** Material to process follows **
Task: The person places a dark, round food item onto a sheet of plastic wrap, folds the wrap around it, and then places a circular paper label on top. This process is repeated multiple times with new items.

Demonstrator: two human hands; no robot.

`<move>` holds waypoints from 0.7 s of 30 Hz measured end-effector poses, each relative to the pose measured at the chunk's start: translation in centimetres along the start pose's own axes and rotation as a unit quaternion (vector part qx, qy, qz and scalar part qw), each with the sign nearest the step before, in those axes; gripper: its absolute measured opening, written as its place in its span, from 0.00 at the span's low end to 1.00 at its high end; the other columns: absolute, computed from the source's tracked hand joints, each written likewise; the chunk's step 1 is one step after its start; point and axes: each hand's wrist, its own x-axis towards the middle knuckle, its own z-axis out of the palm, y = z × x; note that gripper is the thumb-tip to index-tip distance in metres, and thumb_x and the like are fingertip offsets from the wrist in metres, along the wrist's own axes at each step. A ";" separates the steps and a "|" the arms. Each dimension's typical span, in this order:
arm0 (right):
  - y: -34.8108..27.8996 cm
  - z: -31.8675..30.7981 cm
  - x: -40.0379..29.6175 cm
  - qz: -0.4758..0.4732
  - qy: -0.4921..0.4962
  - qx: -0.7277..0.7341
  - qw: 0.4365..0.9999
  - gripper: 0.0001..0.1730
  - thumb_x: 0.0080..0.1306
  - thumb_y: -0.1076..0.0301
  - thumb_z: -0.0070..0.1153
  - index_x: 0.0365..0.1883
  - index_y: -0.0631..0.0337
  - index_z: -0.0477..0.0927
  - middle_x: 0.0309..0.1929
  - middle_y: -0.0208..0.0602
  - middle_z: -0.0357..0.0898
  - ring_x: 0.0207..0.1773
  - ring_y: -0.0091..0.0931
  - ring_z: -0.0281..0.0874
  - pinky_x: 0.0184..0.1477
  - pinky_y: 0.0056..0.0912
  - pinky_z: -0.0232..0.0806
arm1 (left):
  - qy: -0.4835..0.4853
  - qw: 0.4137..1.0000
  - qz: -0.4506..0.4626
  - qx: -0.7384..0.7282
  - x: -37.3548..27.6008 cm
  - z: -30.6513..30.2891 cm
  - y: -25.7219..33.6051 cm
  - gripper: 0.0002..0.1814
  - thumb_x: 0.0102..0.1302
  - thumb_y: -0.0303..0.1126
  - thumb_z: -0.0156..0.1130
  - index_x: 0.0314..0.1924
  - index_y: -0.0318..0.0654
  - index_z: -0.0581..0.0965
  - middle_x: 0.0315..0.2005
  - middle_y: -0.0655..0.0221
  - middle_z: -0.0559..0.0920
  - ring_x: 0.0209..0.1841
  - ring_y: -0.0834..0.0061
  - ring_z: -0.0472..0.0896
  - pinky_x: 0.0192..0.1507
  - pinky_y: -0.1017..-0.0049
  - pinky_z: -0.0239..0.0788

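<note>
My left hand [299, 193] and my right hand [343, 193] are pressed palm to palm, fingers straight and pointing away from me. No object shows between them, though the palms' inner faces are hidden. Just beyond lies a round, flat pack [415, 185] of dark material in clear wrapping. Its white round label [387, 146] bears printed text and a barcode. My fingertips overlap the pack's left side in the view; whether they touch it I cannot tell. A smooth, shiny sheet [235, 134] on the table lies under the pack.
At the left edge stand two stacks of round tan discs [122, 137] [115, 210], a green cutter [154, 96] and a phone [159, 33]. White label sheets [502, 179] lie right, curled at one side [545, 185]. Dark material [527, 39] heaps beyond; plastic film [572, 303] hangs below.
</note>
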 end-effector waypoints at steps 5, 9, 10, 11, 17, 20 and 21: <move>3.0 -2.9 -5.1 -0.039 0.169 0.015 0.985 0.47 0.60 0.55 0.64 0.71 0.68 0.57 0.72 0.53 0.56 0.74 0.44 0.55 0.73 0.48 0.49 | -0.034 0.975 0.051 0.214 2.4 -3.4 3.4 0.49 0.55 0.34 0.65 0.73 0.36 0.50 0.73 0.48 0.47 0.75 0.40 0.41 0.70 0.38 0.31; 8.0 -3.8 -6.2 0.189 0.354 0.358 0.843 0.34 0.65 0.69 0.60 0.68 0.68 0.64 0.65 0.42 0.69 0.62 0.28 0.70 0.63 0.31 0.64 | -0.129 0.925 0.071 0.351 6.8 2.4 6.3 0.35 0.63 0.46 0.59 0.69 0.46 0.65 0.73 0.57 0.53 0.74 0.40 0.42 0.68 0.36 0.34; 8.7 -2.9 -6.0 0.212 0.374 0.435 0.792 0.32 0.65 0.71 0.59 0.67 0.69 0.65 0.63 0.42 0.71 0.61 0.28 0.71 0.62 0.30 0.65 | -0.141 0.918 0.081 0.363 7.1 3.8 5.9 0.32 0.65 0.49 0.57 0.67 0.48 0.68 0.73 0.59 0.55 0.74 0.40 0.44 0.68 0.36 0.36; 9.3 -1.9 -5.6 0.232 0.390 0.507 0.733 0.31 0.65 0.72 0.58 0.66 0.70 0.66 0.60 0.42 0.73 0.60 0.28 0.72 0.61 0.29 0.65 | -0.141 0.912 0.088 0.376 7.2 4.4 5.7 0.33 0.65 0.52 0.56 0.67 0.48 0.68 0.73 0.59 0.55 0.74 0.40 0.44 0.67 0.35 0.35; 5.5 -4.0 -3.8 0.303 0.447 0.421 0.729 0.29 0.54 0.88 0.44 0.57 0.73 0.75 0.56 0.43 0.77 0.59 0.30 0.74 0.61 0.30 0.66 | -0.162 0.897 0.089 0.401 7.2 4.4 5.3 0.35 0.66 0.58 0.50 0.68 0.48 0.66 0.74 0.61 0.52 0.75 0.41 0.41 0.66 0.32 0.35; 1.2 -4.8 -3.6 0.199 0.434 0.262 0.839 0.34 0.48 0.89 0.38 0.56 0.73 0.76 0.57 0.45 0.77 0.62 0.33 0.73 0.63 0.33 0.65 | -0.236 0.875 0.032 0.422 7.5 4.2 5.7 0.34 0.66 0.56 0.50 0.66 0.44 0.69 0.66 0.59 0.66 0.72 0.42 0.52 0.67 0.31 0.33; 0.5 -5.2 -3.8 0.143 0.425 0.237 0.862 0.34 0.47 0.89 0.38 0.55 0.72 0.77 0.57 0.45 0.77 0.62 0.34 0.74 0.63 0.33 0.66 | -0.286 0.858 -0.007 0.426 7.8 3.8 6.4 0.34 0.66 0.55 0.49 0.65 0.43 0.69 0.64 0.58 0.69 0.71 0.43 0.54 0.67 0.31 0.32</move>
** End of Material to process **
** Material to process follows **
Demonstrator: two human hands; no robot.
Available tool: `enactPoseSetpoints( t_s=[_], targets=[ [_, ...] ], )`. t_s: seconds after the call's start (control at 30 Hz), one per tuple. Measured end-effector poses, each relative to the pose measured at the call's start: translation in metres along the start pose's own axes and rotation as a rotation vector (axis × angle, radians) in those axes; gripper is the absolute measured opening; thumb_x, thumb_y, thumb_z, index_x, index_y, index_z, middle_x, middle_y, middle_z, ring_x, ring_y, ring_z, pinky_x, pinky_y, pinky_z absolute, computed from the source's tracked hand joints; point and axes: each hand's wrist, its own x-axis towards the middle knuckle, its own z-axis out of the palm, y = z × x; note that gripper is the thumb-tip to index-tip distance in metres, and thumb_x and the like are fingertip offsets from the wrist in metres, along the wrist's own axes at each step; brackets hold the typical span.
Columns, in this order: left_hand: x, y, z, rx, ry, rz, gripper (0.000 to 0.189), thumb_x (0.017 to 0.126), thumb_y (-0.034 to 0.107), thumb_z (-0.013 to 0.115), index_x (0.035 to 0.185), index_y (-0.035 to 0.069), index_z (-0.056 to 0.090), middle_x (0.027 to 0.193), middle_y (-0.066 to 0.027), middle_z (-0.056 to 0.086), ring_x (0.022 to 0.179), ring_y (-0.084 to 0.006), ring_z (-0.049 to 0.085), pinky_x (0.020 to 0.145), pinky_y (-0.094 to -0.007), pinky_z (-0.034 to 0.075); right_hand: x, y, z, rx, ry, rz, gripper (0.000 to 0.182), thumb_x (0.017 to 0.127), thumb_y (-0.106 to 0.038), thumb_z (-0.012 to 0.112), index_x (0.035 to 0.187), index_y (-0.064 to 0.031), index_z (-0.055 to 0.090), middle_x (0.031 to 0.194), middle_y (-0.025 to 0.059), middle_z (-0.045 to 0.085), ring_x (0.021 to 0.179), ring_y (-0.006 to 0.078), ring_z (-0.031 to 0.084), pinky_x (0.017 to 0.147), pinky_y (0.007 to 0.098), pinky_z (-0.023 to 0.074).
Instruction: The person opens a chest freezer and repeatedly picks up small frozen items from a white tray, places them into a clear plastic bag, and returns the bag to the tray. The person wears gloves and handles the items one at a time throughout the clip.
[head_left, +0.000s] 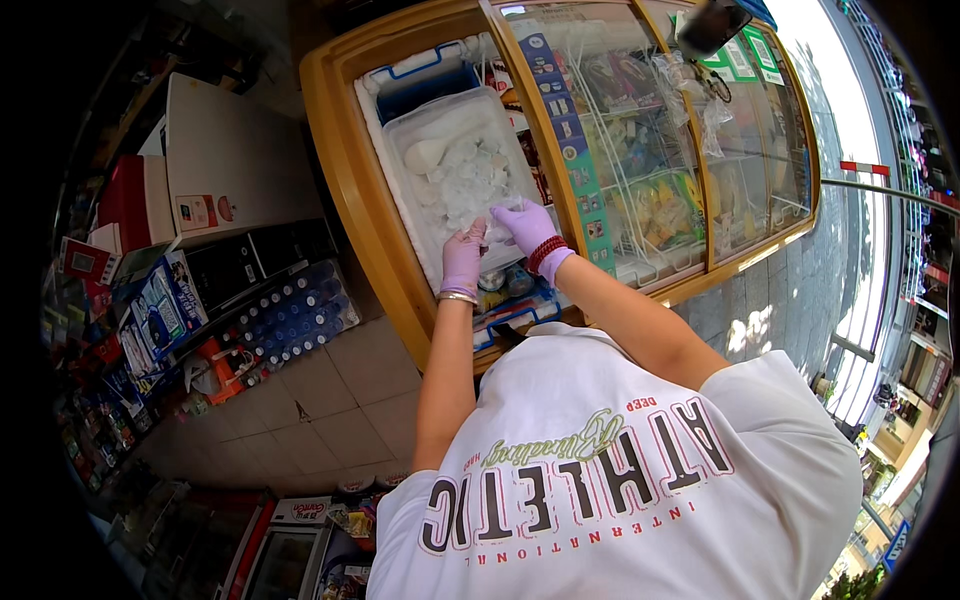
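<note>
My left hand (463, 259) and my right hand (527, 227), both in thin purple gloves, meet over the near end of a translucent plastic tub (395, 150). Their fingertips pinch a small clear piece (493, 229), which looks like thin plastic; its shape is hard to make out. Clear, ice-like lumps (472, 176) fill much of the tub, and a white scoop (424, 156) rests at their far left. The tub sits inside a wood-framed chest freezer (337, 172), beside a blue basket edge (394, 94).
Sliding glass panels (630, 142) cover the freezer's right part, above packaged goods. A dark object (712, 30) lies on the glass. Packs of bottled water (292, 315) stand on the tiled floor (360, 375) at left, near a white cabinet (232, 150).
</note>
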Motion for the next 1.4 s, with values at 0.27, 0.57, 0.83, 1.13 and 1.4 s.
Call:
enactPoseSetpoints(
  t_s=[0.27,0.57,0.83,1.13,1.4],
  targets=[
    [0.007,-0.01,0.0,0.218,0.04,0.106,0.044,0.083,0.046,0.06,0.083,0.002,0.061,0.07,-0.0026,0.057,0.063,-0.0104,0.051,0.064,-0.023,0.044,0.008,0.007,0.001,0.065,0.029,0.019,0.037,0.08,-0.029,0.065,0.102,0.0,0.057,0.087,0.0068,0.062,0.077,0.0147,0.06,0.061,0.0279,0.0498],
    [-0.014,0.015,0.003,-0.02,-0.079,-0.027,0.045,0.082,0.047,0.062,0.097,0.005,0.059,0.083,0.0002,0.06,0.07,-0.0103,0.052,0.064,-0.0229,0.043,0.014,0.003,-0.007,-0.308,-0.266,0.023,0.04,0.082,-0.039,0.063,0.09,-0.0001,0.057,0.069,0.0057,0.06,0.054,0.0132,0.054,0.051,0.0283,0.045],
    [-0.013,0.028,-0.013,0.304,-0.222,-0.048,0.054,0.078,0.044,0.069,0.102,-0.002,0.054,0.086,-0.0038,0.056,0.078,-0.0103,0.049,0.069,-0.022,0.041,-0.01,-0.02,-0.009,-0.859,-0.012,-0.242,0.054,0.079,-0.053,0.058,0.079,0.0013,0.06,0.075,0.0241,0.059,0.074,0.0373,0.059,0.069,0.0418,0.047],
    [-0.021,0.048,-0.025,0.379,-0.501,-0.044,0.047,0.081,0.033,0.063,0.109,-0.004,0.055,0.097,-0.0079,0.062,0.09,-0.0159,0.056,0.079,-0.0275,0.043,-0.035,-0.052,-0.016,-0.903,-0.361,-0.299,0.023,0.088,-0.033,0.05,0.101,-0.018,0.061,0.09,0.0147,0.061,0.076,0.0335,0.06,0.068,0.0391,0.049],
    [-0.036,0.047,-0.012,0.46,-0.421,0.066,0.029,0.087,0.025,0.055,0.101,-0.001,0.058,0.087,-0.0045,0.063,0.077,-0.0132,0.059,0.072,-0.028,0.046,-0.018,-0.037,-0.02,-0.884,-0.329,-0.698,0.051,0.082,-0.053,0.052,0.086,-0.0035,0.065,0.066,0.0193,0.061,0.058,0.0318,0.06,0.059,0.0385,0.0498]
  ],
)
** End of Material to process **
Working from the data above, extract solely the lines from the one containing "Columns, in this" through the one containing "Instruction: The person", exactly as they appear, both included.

**Exercise answer**
Columns, in this order: left_hand: x, y, z, rx, ry, rz, gripper (0.000 to 0.189), thumb_x (0.017 to 0.126), thumb_y (-0.034 to 0.107), thumb_z (-0.013 to 0.115), index_x (0.035 to 0.185), index_y (-0.035 to 0.069), index_z (-0.056 to 0.090), middle_x (0.027 to 0.193), middle_y (-0.066 to 0.027), middle_z (-0.056 to 0.086), ring_x (0.022 to 0.179), ring_y (-0.084 to 0.006), ring_z (-0.049 to 0.085), pinky_x (0.020 to 0.145), pinky_y (-0.094 to -0.007), pinky_z (-0.034 to 0.075); right_hand: x, y, z, rx, ry, rz, gripper (0.000 to 0.182), thumb_x (0.017 to 0.127), thumb_y (-0.106 to 0.038), thumb_z (-0.012 to 0.112), index_x (0.035 to 0.187), index_y (-0.064 to 0.031), index_z (-0.055 to 0.090), middle_x (0.031 to 0.194), middle_y (-0.025 to 0.059), middle_z (-0.045 to 0.085), ring_x (0.021 to 0.179), ring_y (-0.006 to 0.078), ring_z (-0.031 to 0.084), pinky_x (0.017 to 0.147), pinky_y (0.007 to 0.098), pinky_z (-0.023 to 0.074).
Instruction: The person opens a chest freezer and repeatedly picks up small frozen items from a white tray, places them into a clear plastic bag, and returns the bag to the tray. The person wears gloves and handles the items one at a time throughout the clip.

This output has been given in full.